→ Collected material:
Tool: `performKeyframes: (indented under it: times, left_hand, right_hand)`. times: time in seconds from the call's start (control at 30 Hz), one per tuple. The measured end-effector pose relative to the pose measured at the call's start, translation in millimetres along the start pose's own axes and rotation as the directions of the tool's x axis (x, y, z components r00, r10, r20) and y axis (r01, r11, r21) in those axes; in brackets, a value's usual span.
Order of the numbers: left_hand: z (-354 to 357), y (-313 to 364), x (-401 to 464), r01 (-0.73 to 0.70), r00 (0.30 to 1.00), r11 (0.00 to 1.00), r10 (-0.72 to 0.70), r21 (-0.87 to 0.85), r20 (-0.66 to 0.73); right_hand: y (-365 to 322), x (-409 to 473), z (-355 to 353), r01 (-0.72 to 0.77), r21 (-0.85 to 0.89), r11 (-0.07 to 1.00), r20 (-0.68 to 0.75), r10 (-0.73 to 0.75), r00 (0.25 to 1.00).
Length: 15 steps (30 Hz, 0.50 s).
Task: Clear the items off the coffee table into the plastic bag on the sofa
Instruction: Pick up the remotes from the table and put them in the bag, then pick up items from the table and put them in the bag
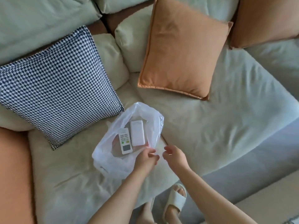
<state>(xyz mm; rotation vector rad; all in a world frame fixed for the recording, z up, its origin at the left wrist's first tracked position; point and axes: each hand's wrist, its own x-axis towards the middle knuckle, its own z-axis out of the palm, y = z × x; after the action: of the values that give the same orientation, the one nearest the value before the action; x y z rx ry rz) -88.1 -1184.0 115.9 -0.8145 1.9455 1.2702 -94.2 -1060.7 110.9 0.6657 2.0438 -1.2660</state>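
A thin white plastic bag (113,165) lies open on the pale sofa seat (210,126). Inside it I see a white remote control (125,141) with a grey screen, and a plain white rectangular box (137,133) beside it on the right. Something reddish shows through the plastic left of the remote. My left hand (145,159) pinches the bag's near rim at its right side. My right hand (175,156) hovers just right of the bag with loosely curled fingers that hold nothing. The coffee table is out of view.
A blue-and-white houndstooth cushion (59,88) leans left of the bag. An orange cushion (186,50) stands behind it, another orange cushion (265,20) at the far right. My feet in pale slippers (175,199) stand at the sofa's front edge.
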Motion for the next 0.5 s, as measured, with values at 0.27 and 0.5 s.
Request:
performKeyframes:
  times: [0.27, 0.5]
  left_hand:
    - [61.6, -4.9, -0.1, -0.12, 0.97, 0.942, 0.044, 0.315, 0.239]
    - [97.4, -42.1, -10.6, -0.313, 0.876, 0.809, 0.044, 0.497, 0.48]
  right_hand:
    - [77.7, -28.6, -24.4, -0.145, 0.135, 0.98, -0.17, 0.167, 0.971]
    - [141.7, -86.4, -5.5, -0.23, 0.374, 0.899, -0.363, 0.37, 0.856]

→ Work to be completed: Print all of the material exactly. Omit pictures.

→ Solution to the exercise:
Tool: `performKeyframes: (indented under it: times, left_hand, right_hand)`. times: time in seconds from the call's start (control at 30 Hz), one per tuple. The measured end-effector pose relative to the pose measured at the call's start, translation in millimetres along the start pose's own axes and rotation as the directions of the tool's x axis (x, y, z components r00, r10, r20) and y axis (r01, r11, r21) in those axes; in brackets, a value's usual span.
Order of the numbers: left_hand: z (-354 to 357), y (-313 to 364), x (-401 to 464), r01 (-0.73 to 0.70), r00 (0.30 to 1.00), r11 (0.00 to 1.00), r10 (-0.72 to 0.70), r21 (-0.87 to 0.85), r20 (-0.66 to 0.73); right_hand: y (-365 to 322), x (-409 to 473), z (-355 to 353), r01 (-0.72 to 0.77), r21 (-0.85 to 0.89), r11 (-0.07 to 1.00), r20 (-0.68 to 0.75), r10 (-0.73 to 0.75), r00 (0.25 to 1.00).
Length: 15 steps (30 Hz, 0.50 s).
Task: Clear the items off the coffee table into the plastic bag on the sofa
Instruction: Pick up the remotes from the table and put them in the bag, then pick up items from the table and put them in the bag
<state>(xyz mm; rotation vector rad; all in a world frame fixed for the recording, z up, its origin at the left wrist's first tracked position; point and axes: each hand's wrist, its own x-axis towards the middle knuckle, its own z-axis out of the palm, y = z × x; after the action: of the values that give the same orientation, the one nearest the value before the action; x y z rx ry rz) -88.1 -1184.0 115.9 -0.8145 1.9455 1.2702 -94.2 -1060.7 110.9 0.6657 2.0438 -1.2660</state>
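A thin white plastic bag (113,165) lies open on the pale sofa seat (210,126). Inside it I see a white remote control (125,141) with a grey screen, and a plain white rectangular box (137,133) beside it on the right. Something reddish shows through the plastic left of the remote. My left hand (145,159) pinches the bag's near rim at its right side. My right hand (175,156) hovers just right of the bag with loosely curled fingers that hold nothing. The coffee table is out of view.
A blue-and-white houndstooth cushion (59,88) leans left of the bag. An orange cushion (186,50) stands behind it, another orange cushion (265,20) at the far right. My feet in pale slippers (175,199) stand at the sofa's front edge.
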Motion for the next 0.5 s, as measured, with values at 0.27 and 0.5 s.
Request:
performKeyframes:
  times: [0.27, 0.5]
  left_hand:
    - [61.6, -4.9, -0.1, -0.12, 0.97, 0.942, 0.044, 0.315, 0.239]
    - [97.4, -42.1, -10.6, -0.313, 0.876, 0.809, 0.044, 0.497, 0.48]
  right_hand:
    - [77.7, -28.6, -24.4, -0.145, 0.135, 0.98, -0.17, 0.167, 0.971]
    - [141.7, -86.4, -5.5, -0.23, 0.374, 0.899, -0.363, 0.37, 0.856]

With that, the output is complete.